*** Data extracts
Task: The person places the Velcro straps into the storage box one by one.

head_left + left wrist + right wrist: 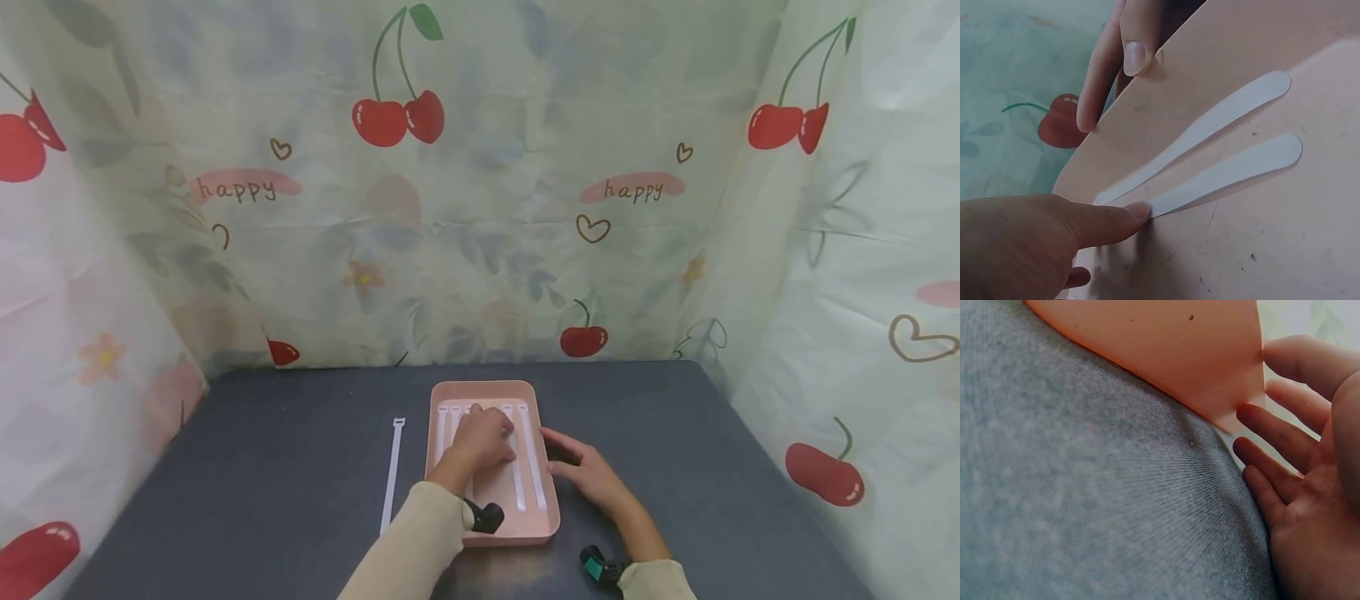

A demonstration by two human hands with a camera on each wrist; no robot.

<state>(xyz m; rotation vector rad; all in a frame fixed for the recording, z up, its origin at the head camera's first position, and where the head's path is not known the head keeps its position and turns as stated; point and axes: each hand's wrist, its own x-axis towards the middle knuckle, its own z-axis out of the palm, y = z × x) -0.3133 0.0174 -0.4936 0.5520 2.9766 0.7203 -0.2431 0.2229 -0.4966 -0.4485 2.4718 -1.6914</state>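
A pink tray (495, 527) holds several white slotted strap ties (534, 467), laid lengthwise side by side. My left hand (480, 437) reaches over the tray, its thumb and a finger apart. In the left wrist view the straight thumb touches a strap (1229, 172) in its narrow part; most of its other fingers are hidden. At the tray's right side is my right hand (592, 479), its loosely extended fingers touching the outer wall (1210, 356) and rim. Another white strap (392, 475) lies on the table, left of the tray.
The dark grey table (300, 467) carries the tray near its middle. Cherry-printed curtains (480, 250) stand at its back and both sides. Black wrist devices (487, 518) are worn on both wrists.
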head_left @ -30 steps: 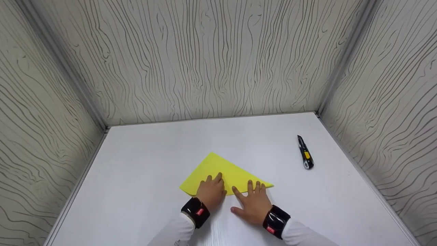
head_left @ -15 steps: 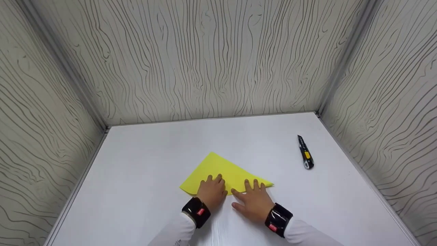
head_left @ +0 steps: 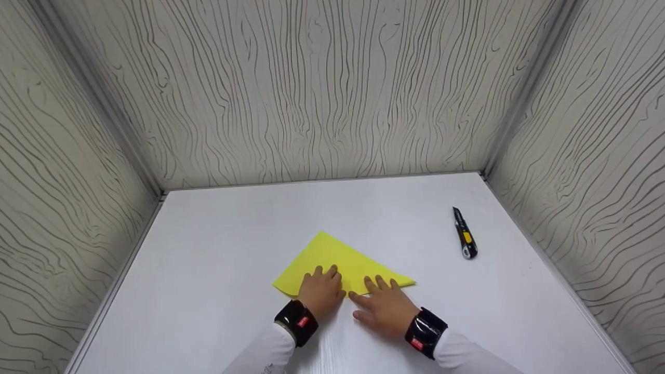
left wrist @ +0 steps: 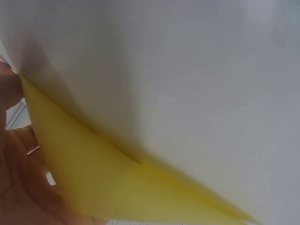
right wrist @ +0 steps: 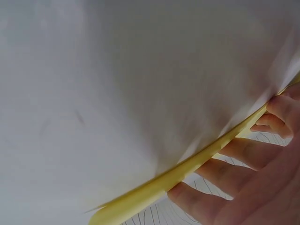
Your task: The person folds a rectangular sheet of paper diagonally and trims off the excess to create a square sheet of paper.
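A sheet of yellow paper (head_left: 324,252), folded into a rough triangle, lies on the white table with one point away from me. My left hand (head_left: 321,293) rests on its near left part with fingers spread forward. Close beside it, my right hand (head_left: 387,306) presses extended fingertips onto the paper's near right edge, its thumb off the paper. In the left wrist view, the yellow paper (left wrist: 108,183) bulges slightly off the table by the left hand (left wrist: 28,187). The right wrist view has the fingers of the right hand (right wrist: 253,183) along the paper's folded edge (right wrist: 183,171).
A black and yellow utility knife (head_left: 466,236) lies at the right of the white table (head_left: 218,244), apart from the paper. Panels with a wood-grain pattern (head_left: 311,104) enclose the table at the back and both sides.
My right hand has slid a little to the left along the paper's near edge, closer to the left hand. The left hand and the paper stay nearly where they were.
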Demonstrator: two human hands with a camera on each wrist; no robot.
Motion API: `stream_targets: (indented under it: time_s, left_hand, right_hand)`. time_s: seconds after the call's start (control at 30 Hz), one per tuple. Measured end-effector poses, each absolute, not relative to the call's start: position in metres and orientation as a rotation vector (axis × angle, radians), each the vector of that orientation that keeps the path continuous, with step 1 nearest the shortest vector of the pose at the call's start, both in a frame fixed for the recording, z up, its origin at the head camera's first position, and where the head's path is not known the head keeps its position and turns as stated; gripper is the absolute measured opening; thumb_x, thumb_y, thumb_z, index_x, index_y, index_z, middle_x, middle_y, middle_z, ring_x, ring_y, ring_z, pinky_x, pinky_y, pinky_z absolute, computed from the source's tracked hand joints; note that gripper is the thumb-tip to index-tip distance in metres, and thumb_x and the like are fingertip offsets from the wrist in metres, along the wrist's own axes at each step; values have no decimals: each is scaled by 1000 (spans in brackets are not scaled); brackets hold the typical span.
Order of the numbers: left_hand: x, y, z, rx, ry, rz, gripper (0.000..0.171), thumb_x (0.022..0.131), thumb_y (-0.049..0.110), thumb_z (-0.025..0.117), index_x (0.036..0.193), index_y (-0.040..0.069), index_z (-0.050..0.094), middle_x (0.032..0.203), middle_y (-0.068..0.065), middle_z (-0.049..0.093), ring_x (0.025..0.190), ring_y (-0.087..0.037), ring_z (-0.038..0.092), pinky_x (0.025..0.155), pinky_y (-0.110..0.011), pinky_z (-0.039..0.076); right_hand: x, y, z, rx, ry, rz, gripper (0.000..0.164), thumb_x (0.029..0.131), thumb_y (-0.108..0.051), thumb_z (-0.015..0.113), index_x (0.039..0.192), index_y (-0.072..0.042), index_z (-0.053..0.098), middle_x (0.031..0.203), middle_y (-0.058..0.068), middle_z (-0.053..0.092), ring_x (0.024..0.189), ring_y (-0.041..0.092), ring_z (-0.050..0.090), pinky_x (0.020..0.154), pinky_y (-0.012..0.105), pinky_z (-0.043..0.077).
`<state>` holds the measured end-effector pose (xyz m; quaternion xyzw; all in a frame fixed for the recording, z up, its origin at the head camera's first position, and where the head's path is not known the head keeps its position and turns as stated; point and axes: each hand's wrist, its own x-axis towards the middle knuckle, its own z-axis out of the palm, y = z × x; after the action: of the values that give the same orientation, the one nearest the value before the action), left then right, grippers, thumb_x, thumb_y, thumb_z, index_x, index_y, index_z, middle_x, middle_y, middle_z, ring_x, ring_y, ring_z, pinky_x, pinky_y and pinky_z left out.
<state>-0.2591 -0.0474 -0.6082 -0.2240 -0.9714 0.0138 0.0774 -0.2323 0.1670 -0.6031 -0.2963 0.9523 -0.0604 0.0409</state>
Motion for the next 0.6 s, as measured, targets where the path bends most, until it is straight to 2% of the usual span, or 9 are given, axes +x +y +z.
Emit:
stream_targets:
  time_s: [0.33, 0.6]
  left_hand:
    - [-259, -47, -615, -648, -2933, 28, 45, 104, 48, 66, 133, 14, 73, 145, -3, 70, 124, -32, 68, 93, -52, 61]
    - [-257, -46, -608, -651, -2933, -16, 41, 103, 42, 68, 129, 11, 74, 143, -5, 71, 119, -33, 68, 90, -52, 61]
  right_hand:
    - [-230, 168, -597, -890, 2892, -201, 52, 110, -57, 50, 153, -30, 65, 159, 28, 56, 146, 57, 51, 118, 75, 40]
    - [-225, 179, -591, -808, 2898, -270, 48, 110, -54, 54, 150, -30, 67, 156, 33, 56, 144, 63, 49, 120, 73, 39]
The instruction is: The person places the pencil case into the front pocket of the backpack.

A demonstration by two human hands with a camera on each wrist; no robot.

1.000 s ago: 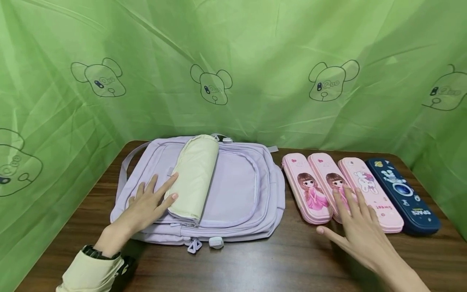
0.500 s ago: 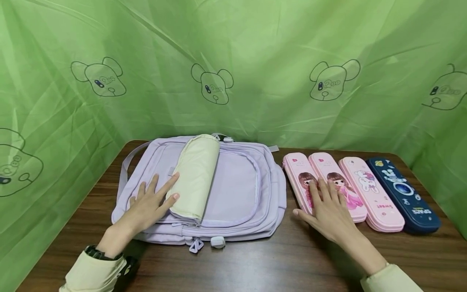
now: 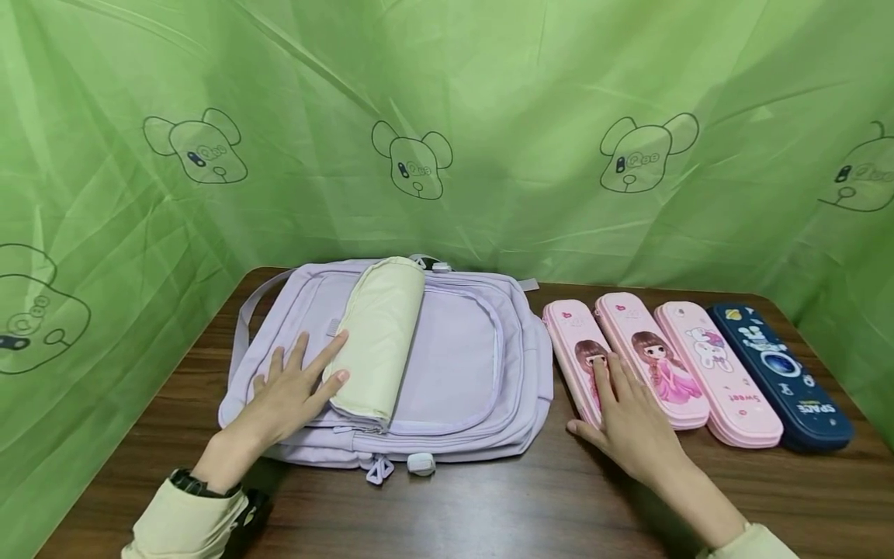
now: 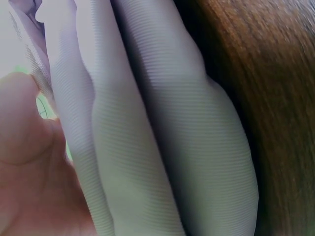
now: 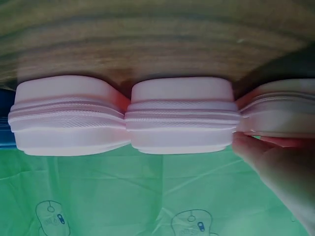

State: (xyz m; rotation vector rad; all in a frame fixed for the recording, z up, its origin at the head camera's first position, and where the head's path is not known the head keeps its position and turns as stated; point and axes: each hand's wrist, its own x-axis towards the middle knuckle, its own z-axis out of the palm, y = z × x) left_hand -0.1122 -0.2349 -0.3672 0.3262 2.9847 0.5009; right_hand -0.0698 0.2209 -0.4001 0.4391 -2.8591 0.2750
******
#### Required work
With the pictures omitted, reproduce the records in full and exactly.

#### Output for this task
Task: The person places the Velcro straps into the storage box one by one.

head_left + left wrist + right wrist: 

A demonstration by two human hands with a camera on each wrist; no robot.

<state>(xyz m; rotation vector rad; all in a frame fixed for the recording, z up, its origin at the head camera's first position, and where the head's path is not known the head keeps its position and turns as stated; point and axes: each hand's wrist, its own x-axis towards the middle knuckle, its own z-axis out of the palm, y = z × x) -0.3133 0.0174 -0.4936 0.5520 2.9766 0.7203 -0.2431 0.2229 -0.4966 -0.4485 2.4718 -1.6914</state>
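A pink tray (495, 527) holds several white slotted strap ties (534, 467), laid lengthwise side by side. My left hand (480, 437) reaches over the tray, its thumb and a finger apart. In the left wrist view the straight thumb touches a strap (1229, 172) in its narrow part; most of its other fingers are hidden. At the tray's right side is my right hand (592, 479), its loosely extended fingers touching the outer wall (1210, 356) and rim. Another white strap (392, 475) lies on the table, left of the tray.
The dark grey table (300, 467) carries the tray near its middle. Cherry-printed curtains (480, 250) stand at its back and both sides. Black wrist devices (487, 518) are worn on both wrists.
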head_left @ -30 steps: 
head_left @ -15 steps: 
head_left @ +0 steps: 
left wrist @ +0 steps: 
right wrist @ +0 steps: 
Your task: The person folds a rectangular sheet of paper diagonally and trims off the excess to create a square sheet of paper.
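A sheet of yellow paper (head_left: 324,252), folded into a rough triangle, lies on the white table with one point away from me. My left hand (head_left: 321,293) rests on its near left part with fingers spread forward. Close beside it, my right hand (head_left: 387,306) presses extended fingertips onto the paper's near right edge, its thumb off the paper. In the left wrist view, the yellow paper (left wrist: 108,183) bulges slightly off the table by the left hand (left wrist: 28,187). The right wrist view has the fingers of the right hand (right wrist: 253,183) along the paper's folded edge (right wrist: 183,171).
A black and yellow utility knife (head_left: 466,236) lies at the right of the white table (head_left: 218,244), apart from the paper. Panels with a wood-grain pattern (head_left: 311,104) enclose the table at the back and both sides.
My right hand has slid a little to the left along the paper's near edge, closer to the left hand. The left hand and the paper stay nearly where they were.
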Demonstrator: two human hands with a camera on each wrist; no robot.
Motion API: `stream_targets: (indented under it: time_s, left_hand, right_hand)`. time_s: seconds after the call's start (control at 30 Hz), one per tuple. Measured end-effector poses, each absolute, not relative to the call's start: position in metres and orientation as a rotation vector (axis × angle, radians), each the vector of that orientation that keeps the path continuous, with step 1 nearest the shortest vector of the pose at the call's start, both in a frame fixed for the recording, z up, its origin at the head camera's first position, and where the head's path is not known the head keeps its position and turns as stated; gripper is the absolute measured opening; thumb_x, thumb_y, thumb_z, index_x, index_y, index_z, middle_x, middle_y, middle_z, ring_x, ring_y, ring_z, pinky_x, pinky_y, pinky_z absolute, computed from the source's tracked hand joints; note that gripper is the thumb-tip to index-tip distance in metres, and thumb_x and the like are fingertip offsets from the wrist in metres, along the wrist's own axes at each step; values have no decimals: each is scaled by 1000 (spans in brackets are not scaled); brackets hold the typical span.
Order of the numbers: left_hand: x, y, z, rx, ry, rz, gripper (0.000..0.171), thumb_x (0.022..0.131), thumb_y (-0.049..0.110), thumb_z (-0.025..0.117), index_x (0.036..0.193), index_y (-0.040..0.069), index_z (-0.050..0.094), middle_x (0.032..0.203), middle_y (-0.068..0.065), middle_z (-0.049..0.093), ring_x (0.025..0.190), ring_y (-0.087..0.037), ring_z (-0.038..0.092), pinky_x (0.025..0.155), pinky_y (-0.110..0.011), pinky_z (-0.039..0.076); right_hand: x, y, z, rx, ry, rz, gripper (0.000..0.164), thumb_x (0.029..0.131), thumb_y (-0.108..0.051), thumb_z (-0.015..0.113), index_x (0.039..0.192), index_y (-0.072..0.042), index_z (-0.053..0.098), middle_x (0.031..0.203), middle_y (-0.058..0.068), middle_z (-0.053..0.092), ring_x (0.024..0.189), ring_y (-0.041..0.092), ring_z (-0.050..0.090), pinky_x (0.020..0.154), pinky_y (-0.012..0.105), pinky_z (-0.043..0.077).
`<state>` holds the measured end-effector pose (xyz m; quaternion xyzw; all in a frame fixed for the recording, z up, its origin at the head camera's first position, and where the head's path is not known the head keeps its position and turns as stated; point and axes: each hand's wrist, its own x-axis towards the middle knuckle, its own z-axis out of the palm, y = z × x; after the action: of the values that give the same orientation, the one nearest the value before the action), left then right, grippers, thumb_x, thumb_y, thumb_z, index_x, index_y, index_z, middle_x, middle_y, middle_z, ring_x, ring_y, ring_z, pinky_x, pinky_y and pinky_z left out.
<state>-0.2591 -0.0474 -0.6082 -0.2240 -0.9714 0.0138 0.0774 -0.2323 0.1670 -0.6031 -0.2963 0.9523 -0.0604 0.0409</state>
Motion for the next 0.6 s, as measured, targets where the path bends most, until it is straight to 2% of the usual span, or 9 are given, axes +x +y +z.
Emit:
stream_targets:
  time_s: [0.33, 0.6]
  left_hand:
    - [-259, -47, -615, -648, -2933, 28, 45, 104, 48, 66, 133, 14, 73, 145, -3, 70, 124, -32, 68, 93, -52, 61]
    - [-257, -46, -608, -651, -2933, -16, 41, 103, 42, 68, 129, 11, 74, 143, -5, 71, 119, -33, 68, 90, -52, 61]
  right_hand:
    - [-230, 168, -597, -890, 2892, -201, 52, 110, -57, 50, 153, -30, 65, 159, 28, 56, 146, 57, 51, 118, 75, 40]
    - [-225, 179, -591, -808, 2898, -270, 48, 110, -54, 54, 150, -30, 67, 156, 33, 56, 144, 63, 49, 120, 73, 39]
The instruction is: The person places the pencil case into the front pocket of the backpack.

A demonstration by two human hands with a camera on each wrist; no robot.

1.000 s ago: 
0.500 s ago: 
now: 
now: 
now: 

State: (xyz m; rotation vector rad; all in a frame fixed for the recording, z up, its origin at the head camera's first position, and where the head's path is not known the head keeps its position and turns as stated; point and axes: each hand's wrist, its own x-axis towards the middle knuckle, its own z-axis out of the palm, y = z × x) left_hand -0.1122 -0.2349 -0.3672 0.3262 2.9847 0.5009; right_hand -0.0698 0.2209 -0.4001 0.4391 -2.8591 0.2750

No more output is given for this exercise.